Musculo-skeletal tumor surgery
NITOR
Treatment of malignant bone tumors most often consists of chemotherapy and / or radiation, as well as surgery. Surgical techniques are rapidly improving, especially with the advancement of limb salvage surgery. As recently as 10 to 20 years ago, the surgical answer to aggressive tumors of the extremity was amputation. While this is necessary in certain cases today, many patients are treated with limb salvage, or limb sparing surgery, with similar results. These operations are designed to save the limb while removing the tumor. Special prostheses, bone grafts and bone transplantation, are all techniques used in these surgeries.
In our country, we can not practice the limb salvage surgery routinely because patient can not afford this costly surgery.

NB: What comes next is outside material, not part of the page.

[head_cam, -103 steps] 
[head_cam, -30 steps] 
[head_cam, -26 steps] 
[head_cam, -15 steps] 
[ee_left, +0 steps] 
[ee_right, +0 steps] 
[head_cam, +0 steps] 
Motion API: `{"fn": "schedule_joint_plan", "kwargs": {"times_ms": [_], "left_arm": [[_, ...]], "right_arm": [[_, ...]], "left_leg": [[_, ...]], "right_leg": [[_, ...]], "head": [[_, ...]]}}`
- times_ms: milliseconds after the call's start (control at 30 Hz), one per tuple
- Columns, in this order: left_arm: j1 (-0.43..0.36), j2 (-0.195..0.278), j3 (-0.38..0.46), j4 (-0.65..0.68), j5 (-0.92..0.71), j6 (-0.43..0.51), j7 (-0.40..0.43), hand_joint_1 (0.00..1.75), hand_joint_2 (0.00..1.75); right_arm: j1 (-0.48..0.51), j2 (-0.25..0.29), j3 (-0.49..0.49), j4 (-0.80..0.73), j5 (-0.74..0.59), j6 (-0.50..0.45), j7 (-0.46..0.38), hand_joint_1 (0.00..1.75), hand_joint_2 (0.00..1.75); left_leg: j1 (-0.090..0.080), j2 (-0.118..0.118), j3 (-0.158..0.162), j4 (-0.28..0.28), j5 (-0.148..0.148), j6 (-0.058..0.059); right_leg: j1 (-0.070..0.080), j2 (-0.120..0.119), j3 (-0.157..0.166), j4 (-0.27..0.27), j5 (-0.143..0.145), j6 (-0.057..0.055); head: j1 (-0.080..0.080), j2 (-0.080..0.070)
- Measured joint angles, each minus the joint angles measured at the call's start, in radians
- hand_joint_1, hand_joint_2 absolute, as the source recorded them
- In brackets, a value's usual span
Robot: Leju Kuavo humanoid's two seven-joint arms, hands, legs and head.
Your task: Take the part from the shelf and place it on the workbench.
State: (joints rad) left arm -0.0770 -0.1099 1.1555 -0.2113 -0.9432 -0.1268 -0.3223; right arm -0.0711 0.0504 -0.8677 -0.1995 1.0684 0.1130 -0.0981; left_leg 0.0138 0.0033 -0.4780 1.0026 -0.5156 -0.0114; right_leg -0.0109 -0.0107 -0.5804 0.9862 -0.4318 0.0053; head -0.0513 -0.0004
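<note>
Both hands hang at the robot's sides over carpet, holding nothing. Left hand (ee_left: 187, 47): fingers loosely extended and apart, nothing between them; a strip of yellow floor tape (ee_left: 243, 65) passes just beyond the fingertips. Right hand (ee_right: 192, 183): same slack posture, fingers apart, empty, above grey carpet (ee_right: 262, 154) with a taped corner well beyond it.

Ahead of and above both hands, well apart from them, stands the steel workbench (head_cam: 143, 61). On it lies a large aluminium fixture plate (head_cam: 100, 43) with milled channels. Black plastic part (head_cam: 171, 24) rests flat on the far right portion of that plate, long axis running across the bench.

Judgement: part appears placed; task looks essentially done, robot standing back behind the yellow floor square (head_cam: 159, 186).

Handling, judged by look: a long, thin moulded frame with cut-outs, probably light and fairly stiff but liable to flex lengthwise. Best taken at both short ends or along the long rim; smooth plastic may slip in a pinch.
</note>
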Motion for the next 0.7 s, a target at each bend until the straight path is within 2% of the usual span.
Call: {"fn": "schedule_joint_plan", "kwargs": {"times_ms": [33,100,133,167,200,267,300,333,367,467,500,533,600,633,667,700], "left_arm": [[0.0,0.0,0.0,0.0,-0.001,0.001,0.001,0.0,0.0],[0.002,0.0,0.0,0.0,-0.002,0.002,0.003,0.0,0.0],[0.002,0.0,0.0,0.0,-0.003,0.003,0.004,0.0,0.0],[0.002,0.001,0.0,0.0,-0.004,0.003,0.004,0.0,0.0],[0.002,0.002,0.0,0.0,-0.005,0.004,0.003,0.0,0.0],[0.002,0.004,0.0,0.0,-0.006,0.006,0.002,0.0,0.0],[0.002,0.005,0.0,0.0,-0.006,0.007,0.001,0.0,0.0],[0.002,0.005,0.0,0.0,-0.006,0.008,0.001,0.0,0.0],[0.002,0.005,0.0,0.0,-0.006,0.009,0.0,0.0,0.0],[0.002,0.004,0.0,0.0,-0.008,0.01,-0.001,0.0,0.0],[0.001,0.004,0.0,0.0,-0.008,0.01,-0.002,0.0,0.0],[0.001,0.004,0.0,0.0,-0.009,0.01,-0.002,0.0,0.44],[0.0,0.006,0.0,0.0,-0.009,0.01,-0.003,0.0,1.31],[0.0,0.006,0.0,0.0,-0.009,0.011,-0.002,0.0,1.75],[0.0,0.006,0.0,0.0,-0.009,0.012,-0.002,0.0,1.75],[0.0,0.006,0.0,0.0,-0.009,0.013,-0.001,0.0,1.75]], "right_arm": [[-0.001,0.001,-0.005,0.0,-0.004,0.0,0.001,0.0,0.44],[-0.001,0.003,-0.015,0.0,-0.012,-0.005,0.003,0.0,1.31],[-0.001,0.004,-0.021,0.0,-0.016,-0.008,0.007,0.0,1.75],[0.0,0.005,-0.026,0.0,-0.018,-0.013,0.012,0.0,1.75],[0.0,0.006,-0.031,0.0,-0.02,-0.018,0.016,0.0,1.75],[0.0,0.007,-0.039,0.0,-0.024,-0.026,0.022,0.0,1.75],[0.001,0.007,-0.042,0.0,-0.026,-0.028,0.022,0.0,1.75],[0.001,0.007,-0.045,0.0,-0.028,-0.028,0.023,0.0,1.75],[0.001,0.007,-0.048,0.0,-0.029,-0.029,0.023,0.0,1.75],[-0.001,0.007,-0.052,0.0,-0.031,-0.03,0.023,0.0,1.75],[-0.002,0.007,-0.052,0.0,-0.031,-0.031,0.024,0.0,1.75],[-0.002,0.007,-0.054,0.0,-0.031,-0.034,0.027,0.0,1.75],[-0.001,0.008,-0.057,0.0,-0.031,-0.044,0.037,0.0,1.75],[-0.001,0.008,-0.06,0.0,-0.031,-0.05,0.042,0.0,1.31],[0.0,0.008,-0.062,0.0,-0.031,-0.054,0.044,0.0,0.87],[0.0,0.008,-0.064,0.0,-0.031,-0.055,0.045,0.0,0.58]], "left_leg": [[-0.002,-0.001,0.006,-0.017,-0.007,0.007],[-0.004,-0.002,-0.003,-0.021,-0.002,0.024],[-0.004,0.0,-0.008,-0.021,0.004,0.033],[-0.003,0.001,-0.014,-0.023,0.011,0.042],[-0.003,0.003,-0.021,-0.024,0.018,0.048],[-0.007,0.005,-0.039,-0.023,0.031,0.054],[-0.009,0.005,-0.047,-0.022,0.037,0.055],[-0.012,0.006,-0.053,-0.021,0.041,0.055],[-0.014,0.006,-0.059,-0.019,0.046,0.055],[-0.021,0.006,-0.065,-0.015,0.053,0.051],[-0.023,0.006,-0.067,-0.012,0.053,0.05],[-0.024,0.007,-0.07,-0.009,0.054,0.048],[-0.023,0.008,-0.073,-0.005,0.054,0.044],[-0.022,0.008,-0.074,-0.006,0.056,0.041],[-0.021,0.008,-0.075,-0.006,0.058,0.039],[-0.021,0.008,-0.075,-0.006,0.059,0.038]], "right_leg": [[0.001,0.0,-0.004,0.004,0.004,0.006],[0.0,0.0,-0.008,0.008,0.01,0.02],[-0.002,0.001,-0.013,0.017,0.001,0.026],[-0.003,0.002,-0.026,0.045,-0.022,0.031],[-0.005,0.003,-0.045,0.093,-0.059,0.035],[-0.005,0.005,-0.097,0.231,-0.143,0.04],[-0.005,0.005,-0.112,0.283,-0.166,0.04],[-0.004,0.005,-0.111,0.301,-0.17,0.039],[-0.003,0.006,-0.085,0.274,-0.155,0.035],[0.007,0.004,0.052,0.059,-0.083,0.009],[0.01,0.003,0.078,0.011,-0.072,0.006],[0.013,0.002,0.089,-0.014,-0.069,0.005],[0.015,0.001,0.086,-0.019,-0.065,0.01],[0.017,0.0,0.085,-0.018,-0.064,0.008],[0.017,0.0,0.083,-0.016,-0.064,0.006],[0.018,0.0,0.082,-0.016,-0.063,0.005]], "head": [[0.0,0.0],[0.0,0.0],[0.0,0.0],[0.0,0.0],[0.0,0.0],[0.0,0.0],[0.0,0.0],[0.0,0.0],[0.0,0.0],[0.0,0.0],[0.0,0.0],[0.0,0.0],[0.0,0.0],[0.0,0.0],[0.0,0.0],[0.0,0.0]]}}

We do limb salvage surgery in case of Osteosarcoma, Ewings sarcoma by using custom made prosthesis & allograft in last two years.At NITOR we have one musculo-skeletal tumor unit, which is run by orthopaedic surgeons & headed by me as professor in charge. With the revolutionary change in orthopaedic surgery in NITOR, sub-specialty such a subject will opens a new horizon for the musculo-skeletal tumor treatment in near future. We shall able to do limb salvage surgery with endoprosthesis, that will improve our present situation. We believe, such improvement will diverse our patients from foreign movement . We could not introduce vascularized auto-graft but with collaboration of our plastic and reconstructive surgery unit soon we shall be able to do vascularized grafting also.
A Limb-salvage (otherwise known as limb-sparing) surgery involves removing a malignant (cancerous) bone or soft tissue tumor without amputation and replacing the bone and / or joint with an allograft (bone graft), endoprosthesis (artificial devices) or composite (combining allograft and endoprosthesis), soft tissue and muscle transfers to cover and close the site and restore motor power also are part of the procedure. It takes an average time of 1 year for patients to learn how to walk after limb-salvage involving a leg. Rehabilitating the patient is more intense after amputation. If the patient does not take part in the rehabilitation program, the salvaged arm or leg may become useless. At NITOR previously we did incisional biopsy or FNAC for diagnosis of bone tumors, but now we are doing core needle biopsy for many of the cases. In Giant cell tumor lesion we are doing Sandwich technique. After curettage and phenolization ,we put morcellized bone graft under the subchondral bone, then we put spongiostan and then the remaining large cavity is filled with bone cement.